» **EXERCISE BRIEF**: Each entry must be copied exactly, without omission.

[RAW DATA]

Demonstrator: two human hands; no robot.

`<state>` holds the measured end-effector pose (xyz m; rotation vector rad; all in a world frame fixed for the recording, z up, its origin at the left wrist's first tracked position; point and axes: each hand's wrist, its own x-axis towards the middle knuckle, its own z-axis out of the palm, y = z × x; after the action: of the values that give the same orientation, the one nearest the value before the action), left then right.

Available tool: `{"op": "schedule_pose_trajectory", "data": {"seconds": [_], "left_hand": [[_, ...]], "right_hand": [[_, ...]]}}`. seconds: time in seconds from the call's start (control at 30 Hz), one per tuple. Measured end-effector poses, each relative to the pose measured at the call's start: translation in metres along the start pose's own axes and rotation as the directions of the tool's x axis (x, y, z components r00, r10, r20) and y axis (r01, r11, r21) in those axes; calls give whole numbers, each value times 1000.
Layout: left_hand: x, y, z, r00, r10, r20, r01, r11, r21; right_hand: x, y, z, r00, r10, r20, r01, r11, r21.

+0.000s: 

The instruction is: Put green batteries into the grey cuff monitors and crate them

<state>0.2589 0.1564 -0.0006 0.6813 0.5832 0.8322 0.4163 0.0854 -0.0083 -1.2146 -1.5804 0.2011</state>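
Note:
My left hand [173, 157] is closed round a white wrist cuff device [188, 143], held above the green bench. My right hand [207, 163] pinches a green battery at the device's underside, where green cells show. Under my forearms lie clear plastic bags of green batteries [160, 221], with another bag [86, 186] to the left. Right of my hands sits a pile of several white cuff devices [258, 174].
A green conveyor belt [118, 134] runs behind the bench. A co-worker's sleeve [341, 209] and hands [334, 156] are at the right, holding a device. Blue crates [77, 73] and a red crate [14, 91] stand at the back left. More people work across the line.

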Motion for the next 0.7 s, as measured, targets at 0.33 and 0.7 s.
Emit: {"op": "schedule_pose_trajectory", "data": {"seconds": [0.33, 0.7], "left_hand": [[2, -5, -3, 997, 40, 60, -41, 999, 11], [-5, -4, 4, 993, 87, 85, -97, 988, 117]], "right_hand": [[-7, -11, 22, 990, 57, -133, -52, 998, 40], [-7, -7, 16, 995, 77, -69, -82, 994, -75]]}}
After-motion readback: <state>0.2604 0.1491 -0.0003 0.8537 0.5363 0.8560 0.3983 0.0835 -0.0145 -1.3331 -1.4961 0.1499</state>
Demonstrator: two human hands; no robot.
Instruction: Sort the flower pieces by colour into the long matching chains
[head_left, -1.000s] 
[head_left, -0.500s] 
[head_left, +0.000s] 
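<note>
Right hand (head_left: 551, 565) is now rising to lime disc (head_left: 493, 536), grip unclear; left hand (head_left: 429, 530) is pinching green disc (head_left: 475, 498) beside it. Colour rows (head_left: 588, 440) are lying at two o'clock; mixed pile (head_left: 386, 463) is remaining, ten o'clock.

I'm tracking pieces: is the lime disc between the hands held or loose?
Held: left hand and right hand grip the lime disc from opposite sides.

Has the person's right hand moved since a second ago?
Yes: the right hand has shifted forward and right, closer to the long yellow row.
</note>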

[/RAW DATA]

» **TASK SOLUTION**:
Demonstrator: two human hands; no robot.

`<state>` holds the measured end-effector pose (xyz m; rotation vector rad; all in a world frame fixed for the recording, z up, its origin at the left wrist's first tracked position; point and axes: each hand's wrist, its own x-axis towards the middle knuckle, its own z-axis out of the palm, y = z × x; after the action: of the values that give the same orientation, the one nearest the value before the action), left then right.

Available tool: `{"op": "schedule_pose_trajectory", "data": {"seconds": [_], "left_hand": [[_, ...]], "right_hand": [[_, ...]]}}`. seconds: time in seconds from the call's start (control at 30 Hz), one per tuple. Measured end-effector poses, each relative to the pose measured at the call's start: translation in metres along the start pose's own axes and rotation as the directions of the tool's x axis (x, y, z components r00, r10, r20) and y axis (r01, r11, r21) in those axes; calls give whole numbers, each value times 1000.
Layout: left_hand: x, y, z, r00, r10, r20, r01, r11, r21; right_hand: x, y, z, r00, r10, r20, r01, r11, r21.

+0.000s: 

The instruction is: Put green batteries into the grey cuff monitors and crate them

<state>0.2589 0.1564 -0.0006 0.6813 0.5832 0.8322 0.4163 0.0854 -0.0083 -1.2146 -1.5804 0.2011</state>
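Note:
My left hand [173, 157] is closed round a white wrist cuff device [188, 143], held above the green bench. My right hand [207, 163] pinches a green battery at the device's underside, where green cells show. Under my forearms lie clear plastic bags of green batteries [160, 221], with another bag [86, 186] to the left. Right of my hands sits a pile of several white cuff devices [258, 174].
A green conveyor belt [118, 134] runs behind the bench. A co-worker's sleeve [341, 209] and hands [334, 156] are at the right, holding a device. Blue crates [77, 73] and a red crate [14, 91] stand at the back left. More people work across the line.
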
Motion for the next 0.7 s, as measured, targets at 0.33 and 0.7 s.
Emit: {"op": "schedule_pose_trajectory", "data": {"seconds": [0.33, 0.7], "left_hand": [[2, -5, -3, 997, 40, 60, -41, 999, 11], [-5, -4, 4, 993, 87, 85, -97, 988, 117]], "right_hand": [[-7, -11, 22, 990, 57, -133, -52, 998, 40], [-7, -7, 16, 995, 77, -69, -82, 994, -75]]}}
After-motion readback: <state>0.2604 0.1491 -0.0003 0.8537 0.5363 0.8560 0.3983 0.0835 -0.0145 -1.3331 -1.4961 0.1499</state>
Demonstrator: two human hands; no robot.
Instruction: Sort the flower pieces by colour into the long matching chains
[head_left, -1.000s] 
[head_left, -0.500s] 
[head_left, +0.000s] 
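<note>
Right hand (head_left: 551, 565) is now rising to lime disc (head_left: 493, 536), grip unclear; left hand (head_left: 429, 530) is pinching green disc (head_left: 475, 498) beside it. Colour rows (head_left: 588, 440) are lying at two o'clock; mixed pile (head_left: 386, 463) is remaining, ten o'clock.

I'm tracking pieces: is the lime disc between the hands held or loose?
Held: left hand and right hand grip the lime disc from opposite sides.

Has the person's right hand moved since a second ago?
Yes: the right hand has shifted forward and right, closer to the long yellow row.
</note>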

An answer has been given, and the exercise is complete.